**WHAT TO DO**
Whenever a line in the data holds the string "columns", copy that line.

**THE DATA**

'''

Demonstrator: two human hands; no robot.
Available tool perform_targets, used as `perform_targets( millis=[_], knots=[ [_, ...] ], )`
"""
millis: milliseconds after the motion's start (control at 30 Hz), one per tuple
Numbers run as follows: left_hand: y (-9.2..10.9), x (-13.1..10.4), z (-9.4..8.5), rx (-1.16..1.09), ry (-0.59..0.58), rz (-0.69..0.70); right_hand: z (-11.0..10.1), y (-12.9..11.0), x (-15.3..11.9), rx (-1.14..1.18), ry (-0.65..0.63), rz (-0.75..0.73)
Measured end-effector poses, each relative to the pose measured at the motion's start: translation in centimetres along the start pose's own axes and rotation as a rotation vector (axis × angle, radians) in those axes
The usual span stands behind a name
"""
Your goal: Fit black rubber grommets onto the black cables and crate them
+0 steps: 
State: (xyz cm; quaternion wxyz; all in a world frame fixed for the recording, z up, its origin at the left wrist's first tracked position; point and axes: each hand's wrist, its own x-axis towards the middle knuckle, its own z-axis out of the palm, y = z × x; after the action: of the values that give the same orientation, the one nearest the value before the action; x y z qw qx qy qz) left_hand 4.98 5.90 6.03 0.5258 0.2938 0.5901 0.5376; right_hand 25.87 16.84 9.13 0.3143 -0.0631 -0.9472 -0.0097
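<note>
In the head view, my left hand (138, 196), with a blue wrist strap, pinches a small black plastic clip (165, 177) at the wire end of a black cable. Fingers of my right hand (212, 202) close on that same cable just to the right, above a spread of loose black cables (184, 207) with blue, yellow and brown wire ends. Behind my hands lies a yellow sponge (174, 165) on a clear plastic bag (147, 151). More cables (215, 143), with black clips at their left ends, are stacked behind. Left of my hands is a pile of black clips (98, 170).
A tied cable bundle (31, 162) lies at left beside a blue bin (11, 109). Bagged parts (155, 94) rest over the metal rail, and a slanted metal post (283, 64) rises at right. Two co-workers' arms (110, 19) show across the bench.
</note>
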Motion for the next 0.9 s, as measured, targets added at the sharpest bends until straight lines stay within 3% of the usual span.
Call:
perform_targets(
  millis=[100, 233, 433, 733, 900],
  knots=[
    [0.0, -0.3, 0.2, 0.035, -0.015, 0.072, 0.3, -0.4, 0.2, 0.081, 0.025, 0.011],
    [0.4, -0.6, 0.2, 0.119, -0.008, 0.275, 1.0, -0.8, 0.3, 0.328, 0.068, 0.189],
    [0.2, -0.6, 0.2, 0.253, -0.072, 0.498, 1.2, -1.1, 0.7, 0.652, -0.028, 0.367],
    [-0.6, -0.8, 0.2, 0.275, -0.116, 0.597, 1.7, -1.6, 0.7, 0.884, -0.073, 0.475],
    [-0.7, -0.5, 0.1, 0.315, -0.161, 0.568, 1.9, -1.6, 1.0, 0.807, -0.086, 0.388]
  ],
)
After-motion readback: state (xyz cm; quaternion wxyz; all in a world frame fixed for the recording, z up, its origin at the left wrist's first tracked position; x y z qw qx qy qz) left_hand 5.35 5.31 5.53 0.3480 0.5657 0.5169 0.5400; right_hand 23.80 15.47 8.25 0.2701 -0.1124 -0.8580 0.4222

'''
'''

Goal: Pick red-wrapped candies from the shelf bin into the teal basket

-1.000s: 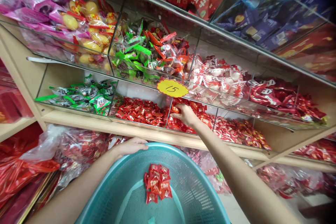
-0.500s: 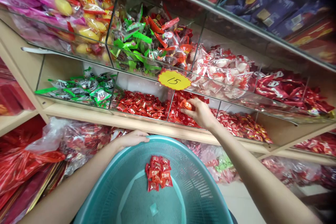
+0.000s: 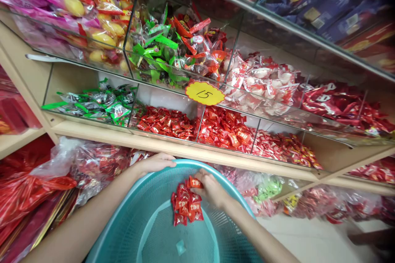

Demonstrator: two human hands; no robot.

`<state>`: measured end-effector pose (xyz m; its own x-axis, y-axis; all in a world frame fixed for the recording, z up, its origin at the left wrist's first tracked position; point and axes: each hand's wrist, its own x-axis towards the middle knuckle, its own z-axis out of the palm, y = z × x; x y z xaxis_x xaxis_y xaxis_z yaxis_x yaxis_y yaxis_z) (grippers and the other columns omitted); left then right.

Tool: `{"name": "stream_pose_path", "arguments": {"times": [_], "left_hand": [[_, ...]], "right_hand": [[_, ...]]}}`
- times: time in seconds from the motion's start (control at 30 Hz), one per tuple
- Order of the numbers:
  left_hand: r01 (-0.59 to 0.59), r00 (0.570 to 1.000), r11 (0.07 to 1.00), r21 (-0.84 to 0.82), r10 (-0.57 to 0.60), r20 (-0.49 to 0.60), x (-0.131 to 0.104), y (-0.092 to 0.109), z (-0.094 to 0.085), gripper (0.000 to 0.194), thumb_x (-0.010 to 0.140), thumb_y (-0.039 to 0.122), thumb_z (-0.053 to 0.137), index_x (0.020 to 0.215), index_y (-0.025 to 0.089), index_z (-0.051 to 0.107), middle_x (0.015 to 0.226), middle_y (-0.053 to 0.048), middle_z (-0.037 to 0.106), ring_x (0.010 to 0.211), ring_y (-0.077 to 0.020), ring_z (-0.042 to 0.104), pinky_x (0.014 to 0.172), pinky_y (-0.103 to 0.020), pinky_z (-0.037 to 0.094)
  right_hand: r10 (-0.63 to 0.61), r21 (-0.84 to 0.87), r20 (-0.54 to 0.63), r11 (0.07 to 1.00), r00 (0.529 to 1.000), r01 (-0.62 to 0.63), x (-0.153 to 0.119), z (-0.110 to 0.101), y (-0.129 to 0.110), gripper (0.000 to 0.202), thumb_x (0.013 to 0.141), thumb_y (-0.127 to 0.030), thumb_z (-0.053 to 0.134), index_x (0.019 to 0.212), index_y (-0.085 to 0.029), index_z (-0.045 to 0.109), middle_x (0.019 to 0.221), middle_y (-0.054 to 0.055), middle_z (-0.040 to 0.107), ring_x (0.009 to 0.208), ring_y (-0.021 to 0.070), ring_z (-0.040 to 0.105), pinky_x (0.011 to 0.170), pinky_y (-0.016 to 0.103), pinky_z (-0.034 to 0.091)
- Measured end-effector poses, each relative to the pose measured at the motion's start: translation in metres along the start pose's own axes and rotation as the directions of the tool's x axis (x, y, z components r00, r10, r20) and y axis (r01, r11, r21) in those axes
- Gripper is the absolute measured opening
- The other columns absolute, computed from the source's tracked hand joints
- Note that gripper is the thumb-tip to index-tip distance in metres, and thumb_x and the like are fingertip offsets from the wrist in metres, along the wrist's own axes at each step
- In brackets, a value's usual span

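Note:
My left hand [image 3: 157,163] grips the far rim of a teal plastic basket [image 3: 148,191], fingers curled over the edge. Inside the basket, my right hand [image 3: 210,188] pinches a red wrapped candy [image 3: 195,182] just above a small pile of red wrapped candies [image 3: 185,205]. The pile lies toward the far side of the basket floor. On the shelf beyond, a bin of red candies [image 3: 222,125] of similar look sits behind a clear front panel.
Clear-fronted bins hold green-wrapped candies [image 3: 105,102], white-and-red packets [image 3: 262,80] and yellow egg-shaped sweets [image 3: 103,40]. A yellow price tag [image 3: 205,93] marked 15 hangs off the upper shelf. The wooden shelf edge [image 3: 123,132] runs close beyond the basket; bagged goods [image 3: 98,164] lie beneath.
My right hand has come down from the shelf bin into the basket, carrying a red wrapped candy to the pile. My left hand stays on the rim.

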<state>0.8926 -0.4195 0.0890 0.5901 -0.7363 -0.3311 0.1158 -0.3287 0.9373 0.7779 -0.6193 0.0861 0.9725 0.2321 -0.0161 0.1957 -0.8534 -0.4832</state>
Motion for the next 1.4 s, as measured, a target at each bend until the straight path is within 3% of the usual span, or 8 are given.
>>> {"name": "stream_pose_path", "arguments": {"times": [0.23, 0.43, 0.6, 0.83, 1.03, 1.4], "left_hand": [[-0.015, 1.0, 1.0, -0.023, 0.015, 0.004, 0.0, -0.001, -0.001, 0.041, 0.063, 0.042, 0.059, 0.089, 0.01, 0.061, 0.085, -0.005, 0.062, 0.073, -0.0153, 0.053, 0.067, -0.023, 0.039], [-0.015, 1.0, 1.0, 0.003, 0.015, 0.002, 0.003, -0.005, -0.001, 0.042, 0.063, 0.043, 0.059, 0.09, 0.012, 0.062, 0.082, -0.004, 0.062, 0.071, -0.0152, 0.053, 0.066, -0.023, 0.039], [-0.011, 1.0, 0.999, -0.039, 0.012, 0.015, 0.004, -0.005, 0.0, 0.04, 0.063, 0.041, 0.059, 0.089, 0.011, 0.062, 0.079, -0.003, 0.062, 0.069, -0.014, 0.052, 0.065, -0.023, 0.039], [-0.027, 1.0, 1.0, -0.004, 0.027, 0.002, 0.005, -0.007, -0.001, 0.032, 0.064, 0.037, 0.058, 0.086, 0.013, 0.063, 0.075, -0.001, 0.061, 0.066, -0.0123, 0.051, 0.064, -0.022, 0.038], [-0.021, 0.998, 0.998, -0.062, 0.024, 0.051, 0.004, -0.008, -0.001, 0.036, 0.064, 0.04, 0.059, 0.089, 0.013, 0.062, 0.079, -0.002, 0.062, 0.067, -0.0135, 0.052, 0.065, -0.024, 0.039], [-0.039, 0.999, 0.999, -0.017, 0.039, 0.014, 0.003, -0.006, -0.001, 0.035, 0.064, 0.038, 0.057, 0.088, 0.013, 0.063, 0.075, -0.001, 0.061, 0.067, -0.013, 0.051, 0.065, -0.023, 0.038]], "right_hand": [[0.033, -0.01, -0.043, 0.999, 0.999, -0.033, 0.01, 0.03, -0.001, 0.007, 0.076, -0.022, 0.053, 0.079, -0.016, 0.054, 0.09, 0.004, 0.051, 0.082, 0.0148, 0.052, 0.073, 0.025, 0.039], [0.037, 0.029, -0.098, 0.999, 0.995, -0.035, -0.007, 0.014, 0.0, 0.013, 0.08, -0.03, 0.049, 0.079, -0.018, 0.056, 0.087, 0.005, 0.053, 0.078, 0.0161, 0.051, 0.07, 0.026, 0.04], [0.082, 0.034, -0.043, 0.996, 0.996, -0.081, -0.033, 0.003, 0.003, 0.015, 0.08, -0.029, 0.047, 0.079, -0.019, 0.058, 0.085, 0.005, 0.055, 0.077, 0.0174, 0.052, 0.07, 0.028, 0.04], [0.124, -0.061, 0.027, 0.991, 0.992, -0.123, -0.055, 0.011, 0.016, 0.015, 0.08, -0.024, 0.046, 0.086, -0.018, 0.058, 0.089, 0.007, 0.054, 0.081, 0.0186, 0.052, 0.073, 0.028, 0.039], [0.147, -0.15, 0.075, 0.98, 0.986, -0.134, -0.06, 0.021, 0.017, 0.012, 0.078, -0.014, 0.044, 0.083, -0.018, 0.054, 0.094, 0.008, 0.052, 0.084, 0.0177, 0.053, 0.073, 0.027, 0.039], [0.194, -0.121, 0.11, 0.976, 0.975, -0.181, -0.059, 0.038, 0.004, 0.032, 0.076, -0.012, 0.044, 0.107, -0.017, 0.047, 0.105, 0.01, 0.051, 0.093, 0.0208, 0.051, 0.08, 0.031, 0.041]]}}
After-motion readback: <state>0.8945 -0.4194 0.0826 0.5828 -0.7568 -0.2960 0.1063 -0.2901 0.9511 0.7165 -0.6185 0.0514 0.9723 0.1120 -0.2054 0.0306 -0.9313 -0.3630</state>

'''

**OUTPUT**
`<state>`: measured end-effector pose (xyz m; its own x-axis, y-axis; all in a world frame fixed for the recording, z up, its origin at the left wrist's first tracked position; point and axes: each hand's wrist, its own x-axis towards the middle knuckle, its own z-axis out of the palm, y = z × x; x y z xaxis_x xaxis_y xaxis_z yaxis_x yaxis_y yaxis_z) (grippers and the other columns omitted); left then right.
- The other columns absolute, computed from the source's tracked hand joints

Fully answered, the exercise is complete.